Les hommes de la salle des machines sont doublement enfermés. Ils sont isolés dans un local exigu, coupé du reste de la vie générale à bord, même si c'est eux qui font battre le cœur de cette vie. En choisissant un métier synonyme d'une promesse de liberté, ils se retrouvent enterrés au fond d'un puits sans ouverture. L'immensité de la mer est réduite pour eux à un confinement prolongé, dans l'enfer bruyant des machines. La chaleur dégagée par les engins dans la cale ne remplace nullement la tendresse humaine qui leur fait défaut.
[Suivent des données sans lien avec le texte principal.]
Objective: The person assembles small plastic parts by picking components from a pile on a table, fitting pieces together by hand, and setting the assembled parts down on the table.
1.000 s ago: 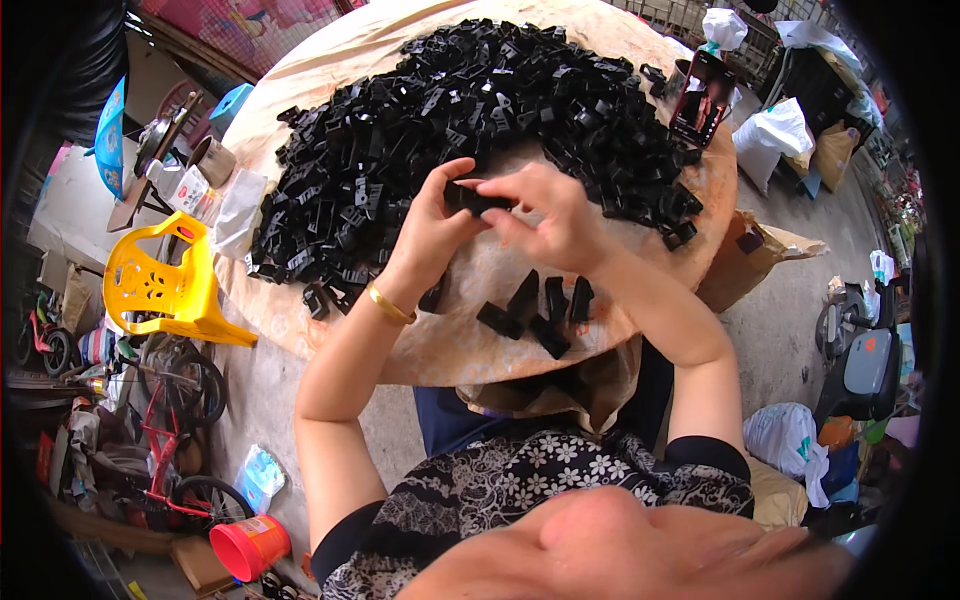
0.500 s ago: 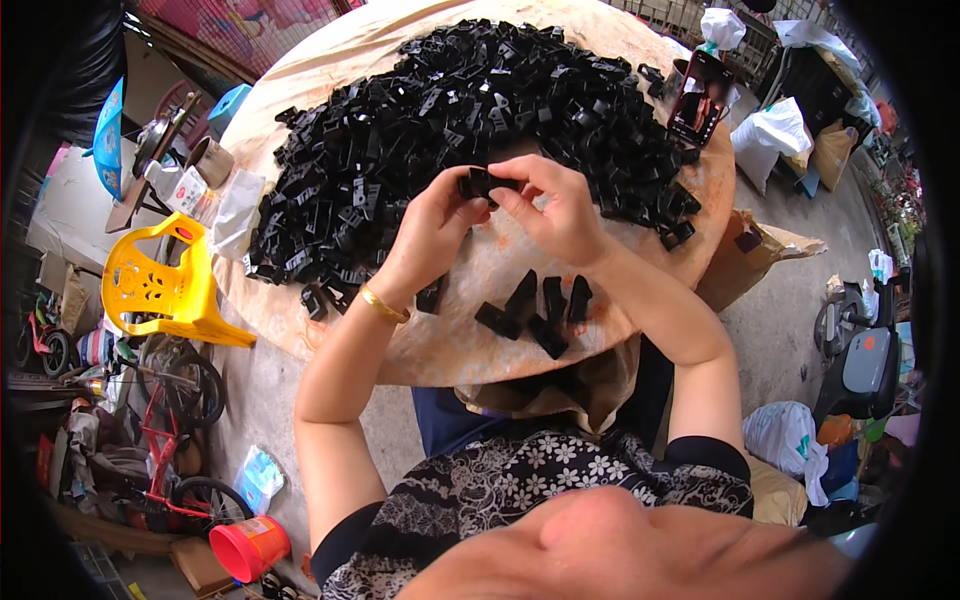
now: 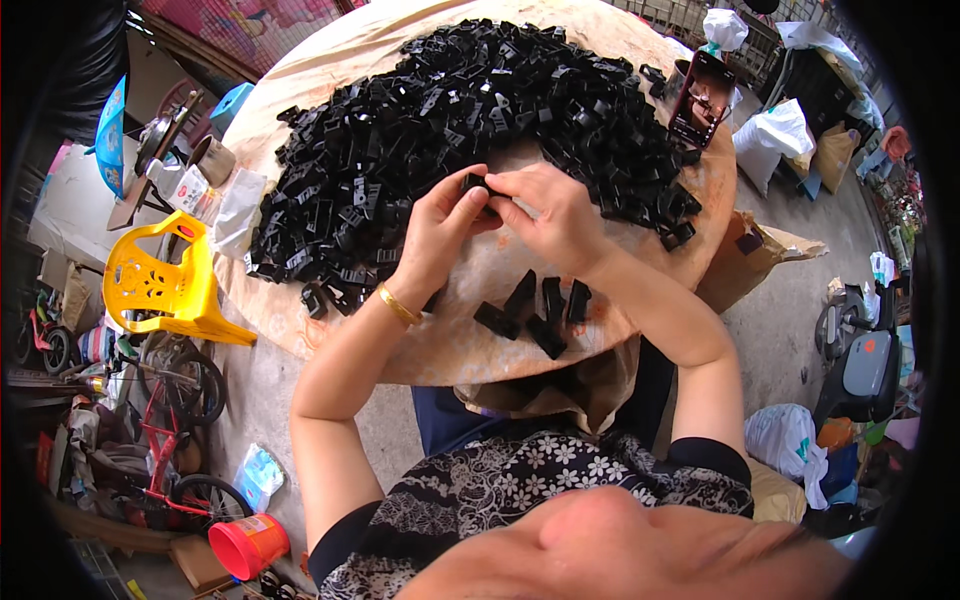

            L'administration portuaire semble avoir déclaré le lock-out. Cette pratique illégale dans le droit français, est exercée librement à Freetown par un homme d'affaire français qui a acheté le port. Devant nos yeux, on expulse les dockers, à coups de matraque, hors de leur zone de travail. Ils sont confinés dehors, derrière les grillages, à attendre sous un soleil de plomb, pendant que nous, on est confinés à bord du cargo, à attendre l'issue du conflit.